**Exercise:** Once the line with "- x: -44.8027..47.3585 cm" is found in the data, output it and each following line exactly, up to and including the line with "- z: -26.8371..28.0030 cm", and nothing before or after.

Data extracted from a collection
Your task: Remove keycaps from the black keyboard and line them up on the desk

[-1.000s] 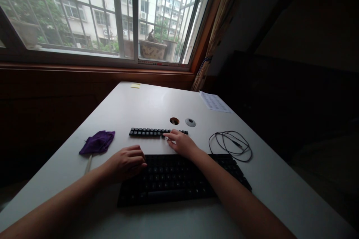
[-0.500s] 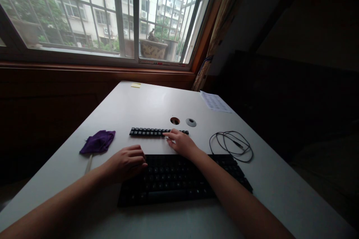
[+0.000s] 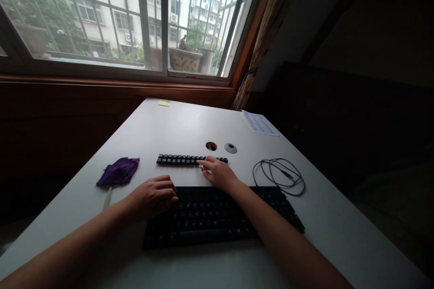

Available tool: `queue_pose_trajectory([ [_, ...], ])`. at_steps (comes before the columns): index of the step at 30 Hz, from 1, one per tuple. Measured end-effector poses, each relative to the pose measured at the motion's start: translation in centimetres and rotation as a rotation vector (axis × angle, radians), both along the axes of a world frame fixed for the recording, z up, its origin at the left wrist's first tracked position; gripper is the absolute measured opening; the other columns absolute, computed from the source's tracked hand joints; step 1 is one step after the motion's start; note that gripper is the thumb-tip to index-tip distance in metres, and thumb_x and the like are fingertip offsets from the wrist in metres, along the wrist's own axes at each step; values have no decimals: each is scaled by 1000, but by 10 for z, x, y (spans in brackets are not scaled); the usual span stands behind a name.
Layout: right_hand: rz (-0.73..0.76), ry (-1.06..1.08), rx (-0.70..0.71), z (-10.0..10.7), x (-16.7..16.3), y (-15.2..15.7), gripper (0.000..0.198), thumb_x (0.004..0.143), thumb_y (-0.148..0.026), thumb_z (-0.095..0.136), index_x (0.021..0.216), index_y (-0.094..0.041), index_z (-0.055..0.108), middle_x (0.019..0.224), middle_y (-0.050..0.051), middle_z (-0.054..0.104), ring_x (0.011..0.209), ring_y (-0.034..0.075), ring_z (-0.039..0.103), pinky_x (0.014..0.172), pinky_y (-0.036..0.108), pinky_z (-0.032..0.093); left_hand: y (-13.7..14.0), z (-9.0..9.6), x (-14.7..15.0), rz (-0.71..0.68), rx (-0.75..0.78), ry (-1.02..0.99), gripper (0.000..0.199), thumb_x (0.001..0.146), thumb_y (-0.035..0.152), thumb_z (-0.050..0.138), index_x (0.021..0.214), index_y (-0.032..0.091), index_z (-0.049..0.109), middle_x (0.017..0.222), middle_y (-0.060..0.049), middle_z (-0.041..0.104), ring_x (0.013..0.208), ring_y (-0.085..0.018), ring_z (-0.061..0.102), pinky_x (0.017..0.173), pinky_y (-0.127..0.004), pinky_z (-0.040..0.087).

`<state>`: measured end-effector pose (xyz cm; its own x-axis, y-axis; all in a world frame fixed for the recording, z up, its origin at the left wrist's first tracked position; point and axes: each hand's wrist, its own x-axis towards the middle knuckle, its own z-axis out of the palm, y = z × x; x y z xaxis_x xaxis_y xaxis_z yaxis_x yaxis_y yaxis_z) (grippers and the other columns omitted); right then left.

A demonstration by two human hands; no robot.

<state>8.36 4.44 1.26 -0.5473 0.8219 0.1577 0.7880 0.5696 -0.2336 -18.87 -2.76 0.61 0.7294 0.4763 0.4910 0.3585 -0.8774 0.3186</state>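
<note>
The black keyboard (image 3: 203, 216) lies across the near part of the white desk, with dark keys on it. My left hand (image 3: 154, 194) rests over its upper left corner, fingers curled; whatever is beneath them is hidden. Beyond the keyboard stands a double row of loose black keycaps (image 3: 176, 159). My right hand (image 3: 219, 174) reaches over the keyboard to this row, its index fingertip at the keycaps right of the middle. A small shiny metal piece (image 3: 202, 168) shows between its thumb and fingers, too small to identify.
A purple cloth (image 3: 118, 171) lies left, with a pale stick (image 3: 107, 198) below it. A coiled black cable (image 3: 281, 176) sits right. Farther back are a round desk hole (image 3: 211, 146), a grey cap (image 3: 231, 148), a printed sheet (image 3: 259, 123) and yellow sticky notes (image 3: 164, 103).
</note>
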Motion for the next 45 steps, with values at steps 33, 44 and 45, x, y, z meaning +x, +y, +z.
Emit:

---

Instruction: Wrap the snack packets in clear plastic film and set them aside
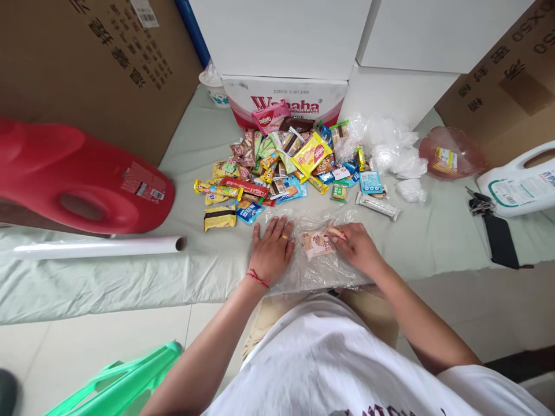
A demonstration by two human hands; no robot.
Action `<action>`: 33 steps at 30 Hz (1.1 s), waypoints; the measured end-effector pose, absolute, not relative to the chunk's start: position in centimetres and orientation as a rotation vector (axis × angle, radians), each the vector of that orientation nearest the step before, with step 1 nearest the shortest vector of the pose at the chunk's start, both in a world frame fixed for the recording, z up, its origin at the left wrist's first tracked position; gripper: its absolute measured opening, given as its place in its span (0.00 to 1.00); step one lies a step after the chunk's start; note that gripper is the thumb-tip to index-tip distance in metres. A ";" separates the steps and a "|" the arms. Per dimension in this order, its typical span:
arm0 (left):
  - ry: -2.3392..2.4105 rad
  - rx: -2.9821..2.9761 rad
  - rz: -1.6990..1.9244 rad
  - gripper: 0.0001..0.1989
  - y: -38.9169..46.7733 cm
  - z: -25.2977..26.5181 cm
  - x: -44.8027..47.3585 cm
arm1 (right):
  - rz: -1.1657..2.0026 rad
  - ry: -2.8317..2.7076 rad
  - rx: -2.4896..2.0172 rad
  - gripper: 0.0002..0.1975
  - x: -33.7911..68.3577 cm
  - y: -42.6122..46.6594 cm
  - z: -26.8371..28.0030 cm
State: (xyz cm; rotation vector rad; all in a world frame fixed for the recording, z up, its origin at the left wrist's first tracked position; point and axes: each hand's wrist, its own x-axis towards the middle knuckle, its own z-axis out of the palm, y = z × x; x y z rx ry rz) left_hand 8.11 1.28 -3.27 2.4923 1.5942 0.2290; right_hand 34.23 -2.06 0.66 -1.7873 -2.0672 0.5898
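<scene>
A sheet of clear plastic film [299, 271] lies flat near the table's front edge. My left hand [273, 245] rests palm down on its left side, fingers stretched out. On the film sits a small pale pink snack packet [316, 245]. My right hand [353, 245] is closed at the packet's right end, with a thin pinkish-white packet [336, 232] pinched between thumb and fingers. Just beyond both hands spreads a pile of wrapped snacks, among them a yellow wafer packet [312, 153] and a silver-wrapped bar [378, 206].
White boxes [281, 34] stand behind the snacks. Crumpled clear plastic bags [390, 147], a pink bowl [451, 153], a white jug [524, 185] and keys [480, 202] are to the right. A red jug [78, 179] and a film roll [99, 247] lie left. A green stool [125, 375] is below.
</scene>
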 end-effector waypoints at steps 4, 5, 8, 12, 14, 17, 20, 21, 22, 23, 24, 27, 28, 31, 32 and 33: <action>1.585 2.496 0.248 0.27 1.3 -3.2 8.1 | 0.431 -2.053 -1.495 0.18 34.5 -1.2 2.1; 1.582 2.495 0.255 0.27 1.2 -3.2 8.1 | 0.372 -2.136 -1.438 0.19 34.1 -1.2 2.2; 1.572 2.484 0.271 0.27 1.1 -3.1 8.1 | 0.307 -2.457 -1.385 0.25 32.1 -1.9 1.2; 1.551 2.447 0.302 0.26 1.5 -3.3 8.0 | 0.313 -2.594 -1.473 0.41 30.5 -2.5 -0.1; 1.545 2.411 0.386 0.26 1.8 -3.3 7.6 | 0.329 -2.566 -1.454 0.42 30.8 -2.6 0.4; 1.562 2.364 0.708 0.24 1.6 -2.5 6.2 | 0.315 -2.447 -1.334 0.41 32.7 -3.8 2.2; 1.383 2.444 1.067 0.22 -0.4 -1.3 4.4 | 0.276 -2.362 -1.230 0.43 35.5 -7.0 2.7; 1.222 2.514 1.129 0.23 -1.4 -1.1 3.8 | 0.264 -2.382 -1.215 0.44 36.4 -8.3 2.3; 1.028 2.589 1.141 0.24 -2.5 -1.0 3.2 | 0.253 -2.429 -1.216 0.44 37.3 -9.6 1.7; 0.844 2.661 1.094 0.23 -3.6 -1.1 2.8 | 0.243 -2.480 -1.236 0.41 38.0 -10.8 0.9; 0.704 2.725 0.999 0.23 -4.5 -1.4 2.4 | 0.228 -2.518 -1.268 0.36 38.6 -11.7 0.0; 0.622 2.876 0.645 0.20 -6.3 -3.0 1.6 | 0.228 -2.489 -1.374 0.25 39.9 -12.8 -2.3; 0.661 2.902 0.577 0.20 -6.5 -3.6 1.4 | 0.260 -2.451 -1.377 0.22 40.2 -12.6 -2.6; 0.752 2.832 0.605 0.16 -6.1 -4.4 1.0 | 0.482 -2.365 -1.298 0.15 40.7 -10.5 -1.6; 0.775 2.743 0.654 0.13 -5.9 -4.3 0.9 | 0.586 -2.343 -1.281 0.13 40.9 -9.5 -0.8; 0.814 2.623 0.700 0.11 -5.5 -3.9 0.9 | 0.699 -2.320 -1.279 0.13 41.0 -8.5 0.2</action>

**Answer box:**
  - x: -44.8027..47.3585 cm
arm1 (right):
  - rz: -1.1657..2.0026 rad
  - ry: -2.8317..2.7076 rad
  - rx: -2.4896..2.0172 rad
  - gripper: 0.0002..0.1975
  - x: -33.7911..68.3577 cm
  - y: -42.6122..46.6594 cm
  - z: -26.8371..28.0030 cm

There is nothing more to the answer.